Exercise brief = Give the listing back in full, exactly as written, with the pictures removed.

Dataset excerpt =
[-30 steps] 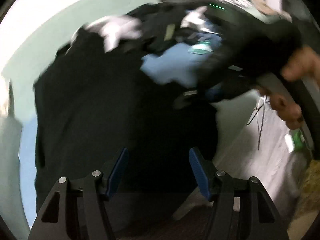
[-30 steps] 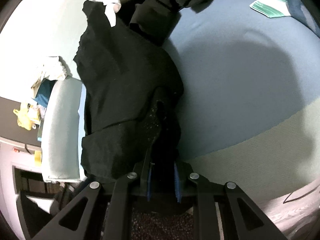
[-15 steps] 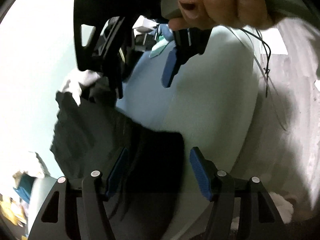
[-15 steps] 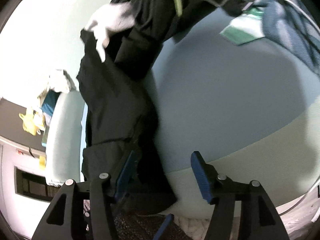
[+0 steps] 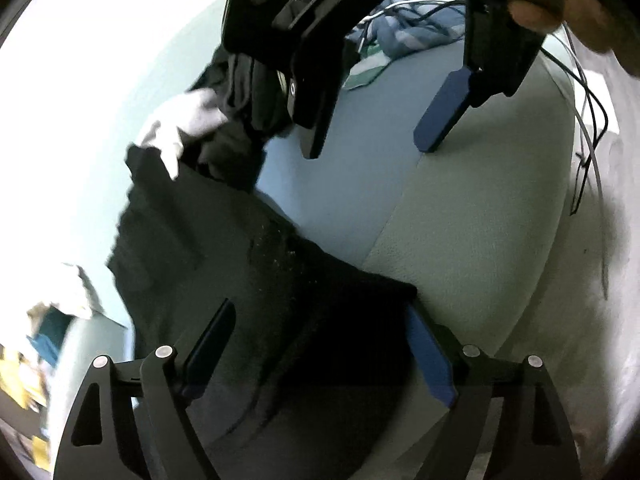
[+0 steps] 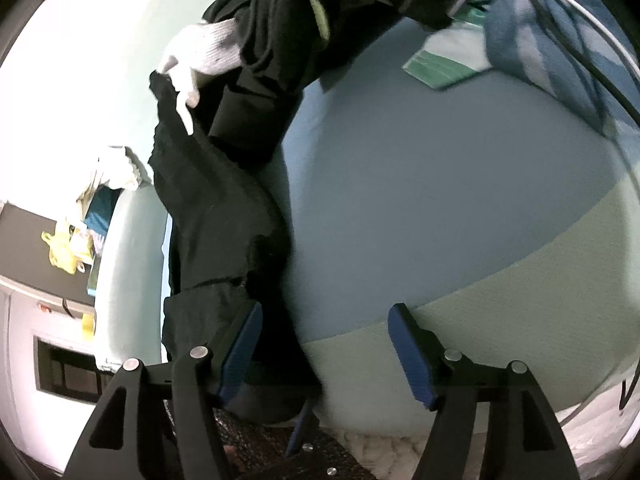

Task output =
[-30 steps] 
[-30 steps] 
[-15 steps] 
[-15 steps] 
[+0 steps] 
[+0 steps] 

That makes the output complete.